Fabrice Luchini a une nouvelle fois opté pour la franchise. L’acteur revient sur les écrans avec le rôle principal du film Victor comme tout le monde. Pour cette occasion spéciale, il enchaîne les interviews et s’est confié face à Guillaume Pley. Dans l’émission Legend ce mercredi 11 mars, Fabrice Luchini est revenu sur de nombreux sujets, notamment la capitale française. “Paris, vous aimez toujours ?”, a demandé le journaliste. Ce à quoi le principal concerné a répondu : “Non, vraiment plus” avant de s’en prendre ouvertement à Anne Hidalgo : “Je ne sais pas ce qu’elle a fait. Je suis très très déçu par la puissance et la volonté politique, ça, elle donne des leçons. La place de la République, c’est Staline, c’est du non-végétal, on se croirait chez Staline”.
Fabrice Luchini avait beaucoup de choses à dire. “Je sais pas. C’est mon âge aussi, c’est l’âge aussi qu’il vient peut-être le prêtre et nous menace du pire, disait Céline. On a plus beaucoup de musique en soi pour faire danser la vie, voilà”, poursuit-il. Et concernant les décisions prises par la maire de Paris, l'acteur déclare ne pas les comprendre. “Mais non, il y a quelque chose qui est intéressant à analyser, c’est pourquoi elle a séparé les gens autant”, se demande-t-il avant de citer des exemples : “Pourquoi elle a mis en avant que les vélos, en écrabouillant les gens âgés, en écrabouillant les piétons et en méprisant les voitures. Là, elle ne l’a pas réussi, elle a réussi pour son électorat qui est enivré”, lâche Fabrice Luchini.
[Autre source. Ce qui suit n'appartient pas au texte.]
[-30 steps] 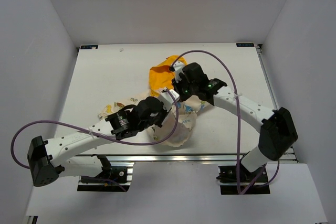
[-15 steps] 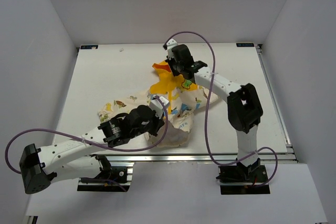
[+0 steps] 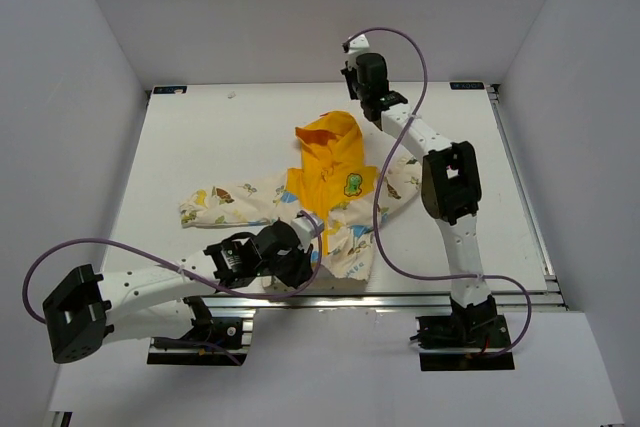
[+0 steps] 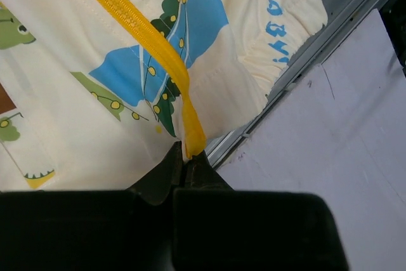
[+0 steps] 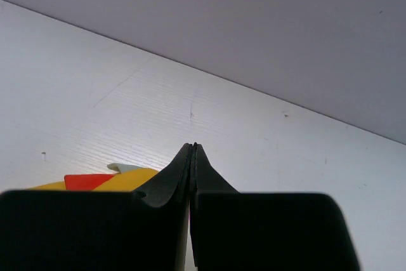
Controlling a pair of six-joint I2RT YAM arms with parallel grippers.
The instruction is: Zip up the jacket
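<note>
Since a second ago the jacket (image 3: 330, 179) has gone from a bunched heap to lying spread out. The right arm has swung from the middle of the table (image 3: 200, 137) out to its far edge, and the left arm has drawn back toward the near edge.

Nearest me, the left gripper (image 4: 188, 160) is pinched tight on the bottom end of the yellow zipper strip (image 4: 130, 14), at the jacket's hem. This is just beside the table's near rail (image 4: 298, 55). The strip runs taut away from the jaws across the cream printed front.

Beyond that, the jacket lies on the table's middle with its front up. One sleeve reaches left and the other right, and the yellow hood (image 3: 328, 132) points to the far side.

Farthest off, the right gripper (image 5: 192, 152) has its jaws pressed together above the far end of the table, facing the back wall (image 5: 254, 17). A bit of yellow fabric shows low and left of its fingers. I cannot tell whether it touches them.
</note>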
Dans la suite de sa prise de parole, l’acteur ajoute : “Mais pourquoi certains s’arrêtent au feu rouge ? Elle est socialiste. Socialiste, c’est donc un sens de la justice. Pourquoi on leur offre la possibilité de transgresser et de ne pas avoir les mêmes codes que tout le monde ?”. Fabrice Luchini n’hésite pas à affirmer ensuite qu’aucune réponse ne lui a été apportée. Toutefois, il confie avoir sa petite idée. “Parce que c’est du bakchiche. Puisque tu ne pollues pas, il faut bien te donner une récompense. Ça se défend”, a-t-il déclaré avant d’ajouter : “Cette récompense, c’est que tu vas plus vite que tout le monde”.
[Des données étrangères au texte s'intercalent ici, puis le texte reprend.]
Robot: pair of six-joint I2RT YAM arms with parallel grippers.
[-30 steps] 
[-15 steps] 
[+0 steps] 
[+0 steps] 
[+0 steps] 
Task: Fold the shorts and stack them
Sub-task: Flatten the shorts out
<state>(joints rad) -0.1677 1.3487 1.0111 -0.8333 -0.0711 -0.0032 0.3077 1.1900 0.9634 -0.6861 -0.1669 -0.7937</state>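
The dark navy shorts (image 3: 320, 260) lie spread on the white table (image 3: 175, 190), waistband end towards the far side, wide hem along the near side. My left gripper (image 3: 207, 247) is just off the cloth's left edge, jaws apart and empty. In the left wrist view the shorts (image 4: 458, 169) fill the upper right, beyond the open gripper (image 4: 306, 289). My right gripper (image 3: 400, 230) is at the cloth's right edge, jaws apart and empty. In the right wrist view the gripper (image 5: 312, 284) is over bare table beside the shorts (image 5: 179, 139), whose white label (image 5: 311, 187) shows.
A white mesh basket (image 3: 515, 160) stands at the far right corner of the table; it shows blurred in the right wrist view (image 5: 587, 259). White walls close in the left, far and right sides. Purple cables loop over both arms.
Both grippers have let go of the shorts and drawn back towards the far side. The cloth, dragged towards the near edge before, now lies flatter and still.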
Fabrice Luchini ne mâche pas ses mots. S’il affectionnait profondément Paris avant, ce n’est plus le cas maintenant et il le dit ouvertement. “Mais elle a réussi quelque chose d’étonnant, c’est qu’il n’y a plus de bagnoles, il n’y a plus de boutiques”, lance-t-il avant de poursuivre : “Moi, j'habite le 18ème, tout est fermé. Je ne dis pas que c’est bien d’être boutiquier. Peut-être que les mecs qui votent pour elle disent tant mieux que les commerçants”. Fabrice Luchini l’affirme : une ville sans commerçants, c’est d’une tristesse absolue. Une situation qu’il déplore profondément et en toute transparence.